Surrogate two-proton transfer reactions for plutonium fission reduce prompt neutron multiplicity due to extra angular momentum favoring gamma emission.

A machine-rendered reading of the paper's core claim, the machinery that carries it, and where it could break.

The paper measures fission fragment distributions and derives prompt neutron multiplicities for the 240Pu system produced in a two-proton transfer reaction as a surrogate for 239Pu neutron-induced fission. It finds similar fragment yields in the symmetric region but a clear reduction in neutron multiplicity compared to direct neutron capture. The authors attribute this to the higher angular momentum transferred in the surrogate entrance channel, which populates higher spin states and increases the probability of gamma-ray emission competing with neutron evaporation between the fission barrier and scission point. This matters because surrogate reactions are widely used to obtain fission data for applications where direct neutron beams are impractical, yet the results show that some observables like neutron multiplicity are sensitive to the reaction mechanism.

Core claim

The prompt neutron multiplicity derived from isotopic fission-fragment distributions in the surrogate reaction is reduced relative to neutron-capture-induced fission of 239Pu, even though the fragment yield distributions are similar. This discrepancy is due to the additional angular momentum in the multi-nucleon transfer reaction exciting the fissioning system to higher-spin states, thereby increasing gamma emission that competes with neutron evaporation, particularly from the fission barrier to the scission point.

What carries the argument

The angular momentum imparted by the entrance channel in surrogate multi-nucleon transfer reactions, which shifts the competition between neutron evaporation and gamma decay in the pre-scission de-excitation of the compound nucleus.

If this is right

  • Fission fragment yield distributions can be reliably measured using surrogate reactions even when neutron multiplicities differ.
  • The limitations of surrogate reactions must be considered when using their data for nuclear technology applications.
  • Higher initial spin states enhance gamma emission over neutron evaporation in the fission process.
  • Properties derived from surrogate reactions may not directly translate to neutron-induced fission observables.
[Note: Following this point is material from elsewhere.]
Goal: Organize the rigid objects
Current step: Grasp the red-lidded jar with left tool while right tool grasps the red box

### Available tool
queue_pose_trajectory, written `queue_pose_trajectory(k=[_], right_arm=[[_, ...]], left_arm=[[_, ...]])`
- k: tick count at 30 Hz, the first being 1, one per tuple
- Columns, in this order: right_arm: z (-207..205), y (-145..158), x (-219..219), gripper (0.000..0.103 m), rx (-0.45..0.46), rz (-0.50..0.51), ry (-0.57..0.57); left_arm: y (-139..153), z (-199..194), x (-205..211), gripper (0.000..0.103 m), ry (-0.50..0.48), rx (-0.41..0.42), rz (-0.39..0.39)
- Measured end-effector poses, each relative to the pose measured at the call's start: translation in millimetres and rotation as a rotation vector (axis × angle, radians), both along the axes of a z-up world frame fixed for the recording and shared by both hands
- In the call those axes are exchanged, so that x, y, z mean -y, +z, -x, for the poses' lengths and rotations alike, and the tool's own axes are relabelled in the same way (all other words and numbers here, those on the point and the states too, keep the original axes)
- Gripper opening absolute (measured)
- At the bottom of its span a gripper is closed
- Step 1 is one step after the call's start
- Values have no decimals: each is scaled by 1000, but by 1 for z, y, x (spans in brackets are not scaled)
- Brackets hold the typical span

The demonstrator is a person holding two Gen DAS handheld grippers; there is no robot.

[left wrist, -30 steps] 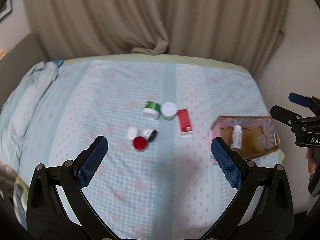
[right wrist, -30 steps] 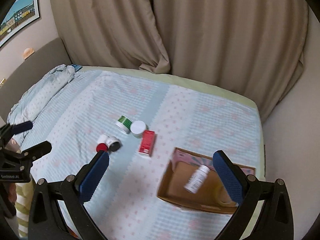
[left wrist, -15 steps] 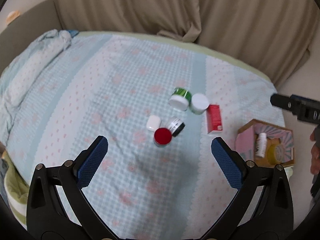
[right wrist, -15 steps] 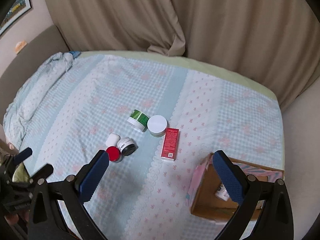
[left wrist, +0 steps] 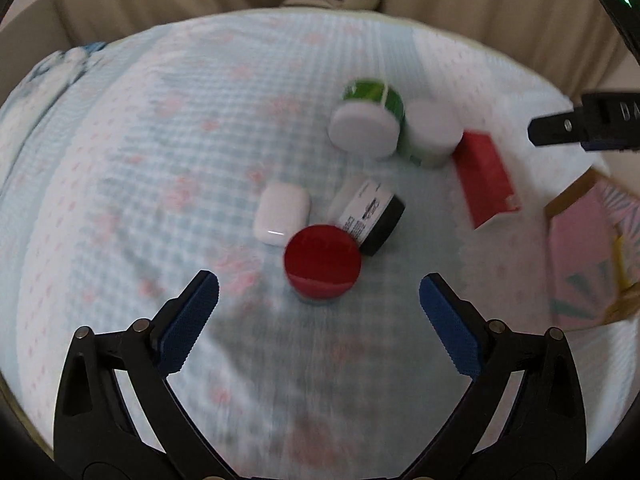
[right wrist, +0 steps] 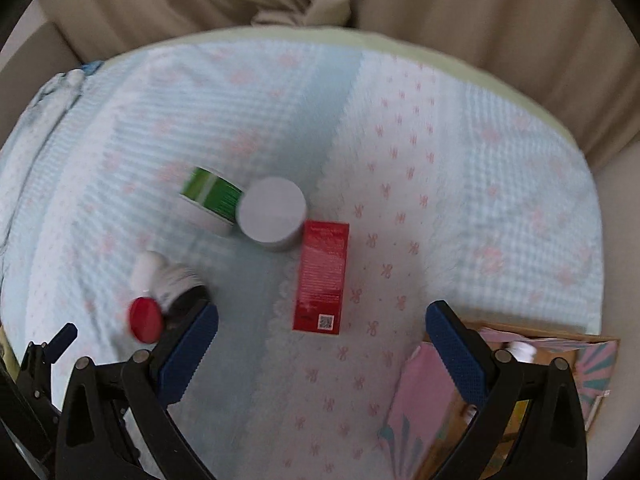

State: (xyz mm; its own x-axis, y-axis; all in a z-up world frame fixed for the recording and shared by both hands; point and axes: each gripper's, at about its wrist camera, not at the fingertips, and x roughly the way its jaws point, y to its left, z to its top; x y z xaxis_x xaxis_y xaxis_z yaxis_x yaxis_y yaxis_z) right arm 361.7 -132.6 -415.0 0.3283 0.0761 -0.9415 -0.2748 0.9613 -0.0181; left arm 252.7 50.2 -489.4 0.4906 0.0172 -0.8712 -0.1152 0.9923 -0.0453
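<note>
Both grippers wide open, empty. Left gripper (left wrist: 319, 294) has closed in on the bed (left wrist: 120, 168) cluster; red-lid jar (left wrist: 322, 261) now between its fingers at 12 o'clock, likely next pick. Box (right wrist: 516, 412) at right gripper's (right wrist: 322, 320) 4 o'clock.

I've brought my left gripper (left wrist: 319, 294) down close over the red-lidded jar (left wrist: 322, 262), which now sits just ahead of its spread fingers. My right gripper (right wrist: 322, 322) has swung off the cardboard box (right wrist: 568, 364) toward the red carton (right wrist: 322, 276).
</note>
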Motion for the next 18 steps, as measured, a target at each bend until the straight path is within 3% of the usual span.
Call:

Where Pith is reading between the lines

These are editorial extensions of the paper, not claims the author makes directly.

  • Models of fission should include explicit spin-dependent branching ratios to reconcile surrogate and direct reaction data.
  • Direct measurement of gamma-ray multiplicities in these reactions could test the proposed mechanism.
  • This effect may influence the interpretation of surrogate data for other actinide nuclei in nuclear data libraries.

Load-bearing premise

The reduction in prompt neutron multiplicity is primarily due to differences in angular momentum from the entrance channel and not from other factors like reaction mechanism details, fragment identification, or excitation energy accuracy.

What would settle it

A measurement showing that the spin distribution in the surrogate reaction does not produce enough additional gamma competition to account for the observed drop in neutron multiplicity, or finding identical neutron multiplicities once angular momentum is matched between surrogate and direct reactions.

Figures

Figures reproduced from arXiv: 2604.27145 by A. Heinz, A. Lemasson, B. Fernandez-Dominguez, B. Jacquot, C. Paradela, C. Rodriguez-Tajes, C. Schmitt, D. Cortina, D. Dore, D. Ramos, E. Casarejos, E. Clement, F. Farget, G. de France, J. Benlliure, L. Audouin, M. Caamano, M. Rejmund, O. Litaize, O. Serot, T. Roger.

Figure 1
Figure 1. Figure 1: FIG. 1. Excitation energy distribution of view at source ↗
Figure 2
Figure 2. Figure 2: FIG. 2. The distribution of fission yields of view at source ↗
Figure 3
Figure 3. Figure 3: FIG. 3. (a) Average total prompt neutron multiplicity of 2- view at source ↗
Figure 4
Figure 4. Figure 4: presents the population of spin in 238U ∗ ex￾cited through inelastic scattering 12C(238U, 238 U ∗ ) 12C. The spin distribution is determined by measuring the γ￾ray cascade emitted by the ground-state rotational band of 238U ∗ . In the inset, the 8+ → 6 +, 6+ → 4 +, and 4 + → 2 + transitions are clearly identified along with the Kα1, Kα2, and Kβ1 X-rays. The spin distribution was re￾constructed by correctin… view at source ↗
read the original abstract

Isotopic fission-fragment distributions of $^{240}$Pu have been measured, for the first time, as a function of the initial excitation energy, and the prompt neutron multiplicity has been derived from these data. The $^{240}$Pu fissioning system was produced through the two-proton transfer reaction between $^{238}$U and $^{12}$C, a surrogate reaction for the neutron-capture-induced fission $^{239}$Pu(n,f). The reaction was measured in inverse kinematics, allowing the fission fragments to be fully identified with the VAMOS Spectrometer. When compared to neutron-capture-induced reactions, the observed prompt neutron multiplicity shows a clear reduction in the surrogate two-proton transfer, revealing an unexpected influence of the entrance channel in the fission output. At the same time, fission-fragment yield distributions obtained in neutron-capture-induced reactions show a relative fission-fragment production in the symmetry region similar to that measured in this work. The discrepancy in neutron multiplicity is attributed to the additional angular momentum induced in the multi-nucleon transfer reactions, which excites the fissioning system to higher-spin states, increasing the probability of gamma emission that competes with neutron evaporation, in particular from the fission barrier to the scission point. This observation underlines the limitations in the utilisation of properties derived from surrogate reactions in nuclear technology and other applications of nuclear fission.

Editorial analysis

A structured set of objections, weighed in public.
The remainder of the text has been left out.